## Exercise aim
Could the data below be copied out in full, word for word?

## Data section
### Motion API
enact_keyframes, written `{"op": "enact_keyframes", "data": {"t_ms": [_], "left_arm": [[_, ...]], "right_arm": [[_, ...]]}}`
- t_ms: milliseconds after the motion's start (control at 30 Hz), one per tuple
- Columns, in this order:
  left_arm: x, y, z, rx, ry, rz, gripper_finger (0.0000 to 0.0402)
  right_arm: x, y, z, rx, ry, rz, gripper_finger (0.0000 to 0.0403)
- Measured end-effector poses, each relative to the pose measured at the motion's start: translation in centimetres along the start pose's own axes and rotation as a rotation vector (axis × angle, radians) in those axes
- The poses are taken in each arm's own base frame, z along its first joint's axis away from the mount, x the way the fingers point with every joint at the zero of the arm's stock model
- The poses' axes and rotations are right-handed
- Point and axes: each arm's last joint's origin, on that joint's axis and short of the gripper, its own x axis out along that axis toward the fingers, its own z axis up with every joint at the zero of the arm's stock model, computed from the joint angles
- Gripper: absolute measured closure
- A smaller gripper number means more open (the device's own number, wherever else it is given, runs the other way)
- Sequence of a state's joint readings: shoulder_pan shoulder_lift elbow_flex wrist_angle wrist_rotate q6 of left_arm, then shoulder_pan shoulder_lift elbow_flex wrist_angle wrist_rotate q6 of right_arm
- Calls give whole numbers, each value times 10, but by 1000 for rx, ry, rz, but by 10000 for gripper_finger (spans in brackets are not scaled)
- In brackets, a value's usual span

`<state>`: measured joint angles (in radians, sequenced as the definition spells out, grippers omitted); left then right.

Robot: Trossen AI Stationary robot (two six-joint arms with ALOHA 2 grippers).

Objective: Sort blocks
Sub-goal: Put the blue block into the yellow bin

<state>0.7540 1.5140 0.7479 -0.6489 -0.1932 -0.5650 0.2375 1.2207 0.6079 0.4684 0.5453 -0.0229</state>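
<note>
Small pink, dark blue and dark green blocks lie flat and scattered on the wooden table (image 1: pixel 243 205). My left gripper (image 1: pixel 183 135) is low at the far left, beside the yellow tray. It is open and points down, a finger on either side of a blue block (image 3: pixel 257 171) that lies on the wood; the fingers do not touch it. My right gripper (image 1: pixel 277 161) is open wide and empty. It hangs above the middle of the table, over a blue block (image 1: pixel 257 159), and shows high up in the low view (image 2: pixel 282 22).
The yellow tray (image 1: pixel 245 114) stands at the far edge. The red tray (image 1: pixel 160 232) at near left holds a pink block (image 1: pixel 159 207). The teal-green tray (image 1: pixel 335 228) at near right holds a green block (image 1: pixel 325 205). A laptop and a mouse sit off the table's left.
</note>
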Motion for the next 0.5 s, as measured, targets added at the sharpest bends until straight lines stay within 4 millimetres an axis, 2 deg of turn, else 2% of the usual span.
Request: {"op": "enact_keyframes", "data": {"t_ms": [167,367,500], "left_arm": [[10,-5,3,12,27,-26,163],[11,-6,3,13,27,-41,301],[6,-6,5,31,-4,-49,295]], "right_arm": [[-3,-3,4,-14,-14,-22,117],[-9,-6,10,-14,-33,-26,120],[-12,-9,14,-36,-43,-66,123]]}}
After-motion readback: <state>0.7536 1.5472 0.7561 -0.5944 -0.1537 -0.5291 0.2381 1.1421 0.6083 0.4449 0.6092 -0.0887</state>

## Task result
### Motion API
enact_keyframes, written `{"op": "enact_keyframes", "data": {"t_ms": [_], "left_arm": [[_, ...]], "right_arm": [[_, ...]]}}`
- t_ms: milliseconds after the motion's start (control at 30 Hz), one per tuple
- Columns, in this order:
  left_arm: x, y, z, rx, ry, rz, gripper_finger (0.0000 to 0.0402)
  right_arm: x, y, z, rx, ry, rz, gripper_finger (0.0000 to 0.0403)
- Measured end-effector poses, each relative to the pose measured at the motion's start: translation in centimetres along the start pose's own axes and rotation as a rotation vector (axis × angle, radians) in those axes
- The poses are taken in each arm's own base frame, z along its first joint's axis away from the mount, x the way the fingers point with every joint at the zero of the arm's stock model
- The poses' axes and rotations are right-handed
- Point and axes: each arm's last joint's origin, on that joint's axis and short of the gripper, its own x axis out along that axis toward the fingers, its own z axis up with every joint at the zero of the arm's stock model, computed from the joint angles
- Gripper: absolute measured closure
- A smaller gripper number means more open (the device's own number, wherever else it is given, runs the other way)
- Sequence of a state's joint readings: shoulder_pan shoulder_lift elbow_flex wrist_angle wrist_rotate q6 of left_arm, then shoulder_pan shoulder_lift elbow_flex wrist_angle wrist_rotate q6 of right_arm
- Calls give whole numbers, each value times 10, but by 1000 for rx, ry, rz, but by 10000 for gripper_finger (spans in brackets are not scaled)
- In brackets, a value's usual span

`<state>`: measured joint angles (in radians, sequenced as the definition spells out, grippers omitted); left then right.

Robot: Trossen AI Stationary robot (two six-joint arms with ALOHA 2 grippers).

Objective: Sort blocks
Sub-goal: Put the blue block into the yellow bin

<state>0.7540 1.5140 0.7479 -0.6489 -0.1932 -0.5650 0.2375 1.2207 0.6079 0.4684 0.5453 -0.0229</state>
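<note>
Small pink, dark blue and dark green blocks lie flat and scattered on the wooden table (image 1: pixel 243 205). My left gripper (image 1: pixel 183 135) is low at the far left, beside the yellow tray. It is open and points down, a finger on either side of a blue block (image 3: pixel 257 171) that lies on the wood; the fingers do not touch it. My right gripper (image 1: pixel 277 161) is open wide and empty. It hangs above the middle of the table, over a blue block (image 1: pixel 257 159), and shows high up in the low view (image 2: pixel 282 22).
The yellow tray (image 1: pixel 245 114) stands at the far edge. The red tray (image 1: pixel 160 232) at near left holds a pink block (image 1: pixel 159 207). The teal-green tray (image 1: pixel 335 228) at near right holds a green block (image 1: pixel 325 205). A laptop and a mouse sit off the table's left.
</note>
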Motion for the next 0.5 s, as measured, targets added at the sharpest bends until straight lines stay within 4 millimetres an axis, 2 deg of turn, else 2% of the usual span.
Request: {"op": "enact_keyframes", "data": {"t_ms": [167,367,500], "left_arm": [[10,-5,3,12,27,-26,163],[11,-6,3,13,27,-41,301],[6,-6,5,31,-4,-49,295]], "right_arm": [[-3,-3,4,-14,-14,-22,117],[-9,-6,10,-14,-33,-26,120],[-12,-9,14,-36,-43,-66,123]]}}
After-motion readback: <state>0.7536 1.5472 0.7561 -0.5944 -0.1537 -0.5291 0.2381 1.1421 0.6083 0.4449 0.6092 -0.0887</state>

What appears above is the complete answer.